# DSP1100 Level setting, Bridge of Khazad-dum



## fredk (May 14, 2008)

Quick question. I want to verify that I have chosen something with enough high volume LFE. I am using this scene and am getting the orange -3db light flickering on the highest point, where the Balrog steps onto the bridge. 

Does that sound good, or is there something else I should use?

BruceK if you read this. Your instructions in the BFD guide are great! I have gotten this far without much effort.

I must say that the BFD interface seems really intuitive. I was able to set a filter (mostly) without reading the instructions at all.

Now, off to set some more filters and test this thing out. :jump:


----------



## Wayne A. Pflughaupt (Apr 13, 2006)

fredk said:


> Quick question. I want to verify that I have chosen something with enough high volume LFE. I am using this scene and am getting the orange -3db light flickering on the highest point, where the Balrog steps onto the bridge.


Not familiar with that movie, but -3 is plenty high.

Regards,
Wayne


----------



## fredk (May 14, 2008)

Doh! What movie, I didn't mention the title, just the scene. :coocoo:

Lord of the Rings, Fellowship of the Ring, scene 36, Bridge of Khazad-dum. 

One of the guides suggested adjusting the level on the receiver until the loudest scenes just light the orange warning light.

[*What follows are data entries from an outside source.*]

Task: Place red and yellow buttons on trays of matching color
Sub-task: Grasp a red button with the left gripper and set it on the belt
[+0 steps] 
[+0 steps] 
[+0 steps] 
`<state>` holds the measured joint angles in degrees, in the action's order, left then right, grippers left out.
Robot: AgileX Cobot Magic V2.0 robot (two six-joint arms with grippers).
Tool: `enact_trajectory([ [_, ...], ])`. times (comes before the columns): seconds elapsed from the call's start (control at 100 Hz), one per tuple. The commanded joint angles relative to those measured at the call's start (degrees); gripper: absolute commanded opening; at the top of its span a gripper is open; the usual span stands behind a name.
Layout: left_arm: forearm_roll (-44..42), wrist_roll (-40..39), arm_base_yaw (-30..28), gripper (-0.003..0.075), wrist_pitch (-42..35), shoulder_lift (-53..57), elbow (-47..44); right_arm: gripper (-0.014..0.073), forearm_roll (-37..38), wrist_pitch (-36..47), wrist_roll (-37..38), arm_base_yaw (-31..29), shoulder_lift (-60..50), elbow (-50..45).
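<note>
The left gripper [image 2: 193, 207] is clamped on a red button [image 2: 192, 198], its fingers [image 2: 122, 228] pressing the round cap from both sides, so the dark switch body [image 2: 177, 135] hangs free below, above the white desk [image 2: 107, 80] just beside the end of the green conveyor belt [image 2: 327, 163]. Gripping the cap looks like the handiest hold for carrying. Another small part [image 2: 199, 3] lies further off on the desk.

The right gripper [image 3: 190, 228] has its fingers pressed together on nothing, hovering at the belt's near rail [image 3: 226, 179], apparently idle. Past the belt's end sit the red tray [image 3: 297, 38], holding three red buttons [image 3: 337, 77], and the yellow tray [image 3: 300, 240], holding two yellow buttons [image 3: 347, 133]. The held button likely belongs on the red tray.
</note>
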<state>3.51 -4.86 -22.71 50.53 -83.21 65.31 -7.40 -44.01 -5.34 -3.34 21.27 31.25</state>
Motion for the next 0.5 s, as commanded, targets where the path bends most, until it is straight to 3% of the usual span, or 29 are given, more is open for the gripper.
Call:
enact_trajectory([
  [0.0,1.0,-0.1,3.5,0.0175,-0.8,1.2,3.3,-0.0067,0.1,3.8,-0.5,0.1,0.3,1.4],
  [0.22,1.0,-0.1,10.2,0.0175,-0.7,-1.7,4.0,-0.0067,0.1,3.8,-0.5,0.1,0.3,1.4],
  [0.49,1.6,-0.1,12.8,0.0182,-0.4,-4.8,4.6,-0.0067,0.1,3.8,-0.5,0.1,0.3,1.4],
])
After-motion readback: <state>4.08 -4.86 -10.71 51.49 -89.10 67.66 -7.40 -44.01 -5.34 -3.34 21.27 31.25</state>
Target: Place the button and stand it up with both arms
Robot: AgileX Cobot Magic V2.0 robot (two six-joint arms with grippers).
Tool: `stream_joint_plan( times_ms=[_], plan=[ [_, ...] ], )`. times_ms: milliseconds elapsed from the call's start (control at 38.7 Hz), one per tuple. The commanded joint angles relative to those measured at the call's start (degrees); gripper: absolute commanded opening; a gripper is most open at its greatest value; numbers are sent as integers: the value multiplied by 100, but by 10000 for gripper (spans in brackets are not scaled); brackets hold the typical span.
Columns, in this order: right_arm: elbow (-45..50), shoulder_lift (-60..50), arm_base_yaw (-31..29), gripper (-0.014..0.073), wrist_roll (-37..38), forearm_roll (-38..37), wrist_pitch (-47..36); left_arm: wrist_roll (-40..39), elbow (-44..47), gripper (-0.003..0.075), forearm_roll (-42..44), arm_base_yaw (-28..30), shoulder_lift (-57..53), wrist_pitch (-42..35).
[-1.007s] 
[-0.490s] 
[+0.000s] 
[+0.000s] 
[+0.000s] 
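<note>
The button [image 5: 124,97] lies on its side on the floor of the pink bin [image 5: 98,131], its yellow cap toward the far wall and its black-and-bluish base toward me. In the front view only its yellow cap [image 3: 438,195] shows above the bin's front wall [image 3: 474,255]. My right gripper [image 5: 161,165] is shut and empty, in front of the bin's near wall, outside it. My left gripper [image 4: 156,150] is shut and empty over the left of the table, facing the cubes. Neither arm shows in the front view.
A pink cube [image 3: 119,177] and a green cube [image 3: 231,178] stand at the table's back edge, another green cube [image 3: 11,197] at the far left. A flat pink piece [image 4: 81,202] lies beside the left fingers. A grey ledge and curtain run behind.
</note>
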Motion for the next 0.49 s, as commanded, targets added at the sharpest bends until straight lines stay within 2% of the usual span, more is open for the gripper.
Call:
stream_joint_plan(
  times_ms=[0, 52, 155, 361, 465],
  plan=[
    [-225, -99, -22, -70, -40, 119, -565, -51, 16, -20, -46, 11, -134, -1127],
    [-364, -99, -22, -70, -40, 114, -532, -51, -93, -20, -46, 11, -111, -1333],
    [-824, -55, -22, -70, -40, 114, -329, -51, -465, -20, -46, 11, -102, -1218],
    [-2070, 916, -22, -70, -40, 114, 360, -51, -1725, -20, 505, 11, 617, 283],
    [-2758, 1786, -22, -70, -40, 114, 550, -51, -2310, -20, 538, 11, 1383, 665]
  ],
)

Hopefully someone else chimes in. I'm pretty sure its a reasonably well known movie.


----------



## Wayne A. Pflughaupt (Apr 13, 2006)

That movie should be bass-heavy enough for setting the levels. :T

Regards,
Wayne


----------



## fredk (May 14, 2008)

Thanks Wayne. I decided to dial it back just a little so I don't get into the orange.

I put the first filter in (hopefully correctly): a 14db cut at 56.2Hz. Playing the speaker leveling test tones, there is a 3-4db difference between bypass and when the filter is engaged.


----------